April 18th, 2013
Électrodes sélectives d'ions tout état solide (assises) construites à partir d'un polymère (CP) transducteur conducteur fournissent plusieurs mois de vie fonctionnel dans les milieux liquides. Ici, nous décrivons le processus de fabrication et l'étalonnage des Assises dans un format lab-on-a-chip. L'ASSISE est démontré à avoir maintenu un profil de pente quasi-nernstienne après un stockage prolongé dans les milieux biologiques complexes.
L’objectif global de cette procédure est de fonctionnaliser une électrode sélective ionique à l’état solide pour la détection de cations et d’ions : Une couche de transducteur en polymère conducteur sur les électrodes de travail du revêtement de spin MAB, une couche de membrane sélective d’ions et conditionne les biopuces pendant la nuit pour activer la membrane sélective d’ions. Maintenant, dans la chambre de la cellule d’écoulement, connectez les pastilles de contact à la solution de mesure de stat push de potentiel à trois électrodes BASSI dans la chambre.
En éliminant les bulles indésirables, il est possible d’étalonner la puce MAB en ions d’intérêt et d’enregistrer le signal de sortie du MAB en temps réel. Contrairement aux technologies traditionnelles de micro-électrodes et de sondes de radiomarquage, toutes les électrodes sélectives d’ions à l’état solide sont non invasives et peuvent être multiplexées pour des mesures en temps réel de l’activité ionique et modéliser des systèmes biologiques et physiologiques. Nous avons d’abord eu l’idée de réaliser cette méthode alors que nous participions à des recherches en astrobiologie qui nécessitent un espace limité pour effectuer des mesures physiologiques.
June Hume Park, une étudiante diplômée dans une installation de détection physiologique de feuilles de bourbon, m’aidera avec une démonstration pour former la cellule électrochimique pour l’électropolymérisation. Utilisez un support de cellule Bassi C3 et une statistique de potentiels epsilon EC. Placez la solution d’électropolymérisation dans la cellule électrochimique, puis faites bouillir l’azote pendant 20 minutes pour éliminer l’oxygène dissous.

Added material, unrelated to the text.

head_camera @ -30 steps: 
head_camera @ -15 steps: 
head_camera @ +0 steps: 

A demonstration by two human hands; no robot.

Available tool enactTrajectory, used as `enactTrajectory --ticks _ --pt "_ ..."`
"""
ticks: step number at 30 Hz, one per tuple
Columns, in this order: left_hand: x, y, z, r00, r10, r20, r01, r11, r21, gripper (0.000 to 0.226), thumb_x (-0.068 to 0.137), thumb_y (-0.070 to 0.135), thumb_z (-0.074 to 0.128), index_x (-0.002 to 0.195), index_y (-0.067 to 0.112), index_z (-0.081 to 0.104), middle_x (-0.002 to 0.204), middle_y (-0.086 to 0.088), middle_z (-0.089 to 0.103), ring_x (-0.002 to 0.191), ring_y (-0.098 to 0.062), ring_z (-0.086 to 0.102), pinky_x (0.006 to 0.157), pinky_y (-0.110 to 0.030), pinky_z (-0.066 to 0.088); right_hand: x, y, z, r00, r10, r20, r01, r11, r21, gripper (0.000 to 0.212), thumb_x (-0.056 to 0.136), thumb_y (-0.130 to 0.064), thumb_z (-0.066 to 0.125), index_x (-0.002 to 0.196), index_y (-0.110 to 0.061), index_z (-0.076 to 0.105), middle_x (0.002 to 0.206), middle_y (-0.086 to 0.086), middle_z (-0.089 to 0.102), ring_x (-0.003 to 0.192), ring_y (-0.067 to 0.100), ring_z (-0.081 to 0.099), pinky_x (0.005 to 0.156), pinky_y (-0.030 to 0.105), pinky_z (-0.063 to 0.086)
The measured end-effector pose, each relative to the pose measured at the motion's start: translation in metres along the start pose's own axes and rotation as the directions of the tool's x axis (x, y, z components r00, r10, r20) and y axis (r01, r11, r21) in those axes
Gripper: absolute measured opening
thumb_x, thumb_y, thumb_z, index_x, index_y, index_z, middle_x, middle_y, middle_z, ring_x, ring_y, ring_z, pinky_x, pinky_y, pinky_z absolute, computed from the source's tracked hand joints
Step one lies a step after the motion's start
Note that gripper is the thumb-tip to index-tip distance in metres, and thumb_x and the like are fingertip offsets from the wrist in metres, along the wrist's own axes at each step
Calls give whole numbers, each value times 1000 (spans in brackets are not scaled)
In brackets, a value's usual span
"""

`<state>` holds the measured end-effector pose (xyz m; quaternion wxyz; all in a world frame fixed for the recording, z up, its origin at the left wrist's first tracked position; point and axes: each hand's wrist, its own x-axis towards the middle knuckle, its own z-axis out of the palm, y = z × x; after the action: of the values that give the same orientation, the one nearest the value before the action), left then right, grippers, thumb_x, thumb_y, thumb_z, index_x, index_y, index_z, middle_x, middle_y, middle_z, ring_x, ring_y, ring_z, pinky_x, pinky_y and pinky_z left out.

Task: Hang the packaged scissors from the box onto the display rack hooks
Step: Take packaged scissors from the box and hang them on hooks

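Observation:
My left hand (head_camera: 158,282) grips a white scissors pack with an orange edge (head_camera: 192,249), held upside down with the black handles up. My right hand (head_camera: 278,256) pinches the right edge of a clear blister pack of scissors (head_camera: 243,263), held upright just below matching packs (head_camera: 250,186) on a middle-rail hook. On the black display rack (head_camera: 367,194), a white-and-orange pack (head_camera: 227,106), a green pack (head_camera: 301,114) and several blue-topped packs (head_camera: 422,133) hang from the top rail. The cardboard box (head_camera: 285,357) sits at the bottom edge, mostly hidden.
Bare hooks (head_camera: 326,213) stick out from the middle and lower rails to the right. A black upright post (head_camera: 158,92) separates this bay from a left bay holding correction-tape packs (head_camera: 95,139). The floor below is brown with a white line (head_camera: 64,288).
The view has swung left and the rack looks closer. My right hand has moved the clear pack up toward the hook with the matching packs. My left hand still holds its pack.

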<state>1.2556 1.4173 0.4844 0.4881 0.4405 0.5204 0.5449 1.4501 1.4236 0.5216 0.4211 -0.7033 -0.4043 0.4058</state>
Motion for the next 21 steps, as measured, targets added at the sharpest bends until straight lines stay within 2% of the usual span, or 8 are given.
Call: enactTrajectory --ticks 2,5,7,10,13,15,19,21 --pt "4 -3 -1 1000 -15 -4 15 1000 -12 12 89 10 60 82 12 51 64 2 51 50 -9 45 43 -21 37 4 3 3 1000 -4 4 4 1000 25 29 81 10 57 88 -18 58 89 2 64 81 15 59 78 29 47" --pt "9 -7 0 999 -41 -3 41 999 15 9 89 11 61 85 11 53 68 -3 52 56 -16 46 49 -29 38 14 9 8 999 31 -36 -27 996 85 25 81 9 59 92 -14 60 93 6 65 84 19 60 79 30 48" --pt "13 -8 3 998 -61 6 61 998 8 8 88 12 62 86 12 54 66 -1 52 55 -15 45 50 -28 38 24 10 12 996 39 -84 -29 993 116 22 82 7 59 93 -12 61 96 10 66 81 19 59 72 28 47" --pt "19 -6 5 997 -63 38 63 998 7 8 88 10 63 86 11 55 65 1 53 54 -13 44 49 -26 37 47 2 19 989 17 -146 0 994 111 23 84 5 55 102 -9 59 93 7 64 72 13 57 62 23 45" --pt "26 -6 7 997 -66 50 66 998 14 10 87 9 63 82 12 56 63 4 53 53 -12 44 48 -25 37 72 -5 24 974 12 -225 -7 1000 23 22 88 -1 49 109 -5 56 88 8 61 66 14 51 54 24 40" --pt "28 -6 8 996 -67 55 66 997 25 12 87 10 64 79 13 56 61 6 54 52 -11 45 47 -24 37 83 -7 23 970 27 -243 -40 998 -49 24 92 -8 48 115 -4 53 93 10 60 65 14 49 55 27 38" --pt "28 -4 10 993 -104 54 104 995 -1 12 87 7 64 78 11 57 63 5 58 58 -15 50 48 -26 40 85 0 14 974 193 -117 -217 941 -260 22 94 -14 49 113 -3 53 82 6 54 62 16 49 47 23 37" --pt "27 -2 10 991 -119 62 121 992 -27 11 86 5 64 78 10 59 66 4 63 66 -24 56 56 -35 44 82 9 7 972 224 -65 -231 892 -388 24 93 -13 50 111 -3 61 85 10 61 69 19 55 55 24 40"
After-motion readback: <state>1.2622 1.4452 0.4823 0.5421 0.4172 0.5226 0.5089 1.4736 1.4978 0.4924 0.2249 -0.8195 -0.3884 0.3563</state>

Fixez maintenant une contre-électrode de gaze de platine à la cellule électrochimique en position de contre-électrode. Fixez ensuite le MAB à la position de l’électrode de travail ou à la position centrale de la cellule électrochimique avec les électrodes de travail face à la gaze de platine, ajustez la profondeur du MAB de sorte que seules les électrodes circulaires soient immergées dans la solution d’électropolymérisation. Éviter le contact de la solution avec les pastilles de contact électriques carrées.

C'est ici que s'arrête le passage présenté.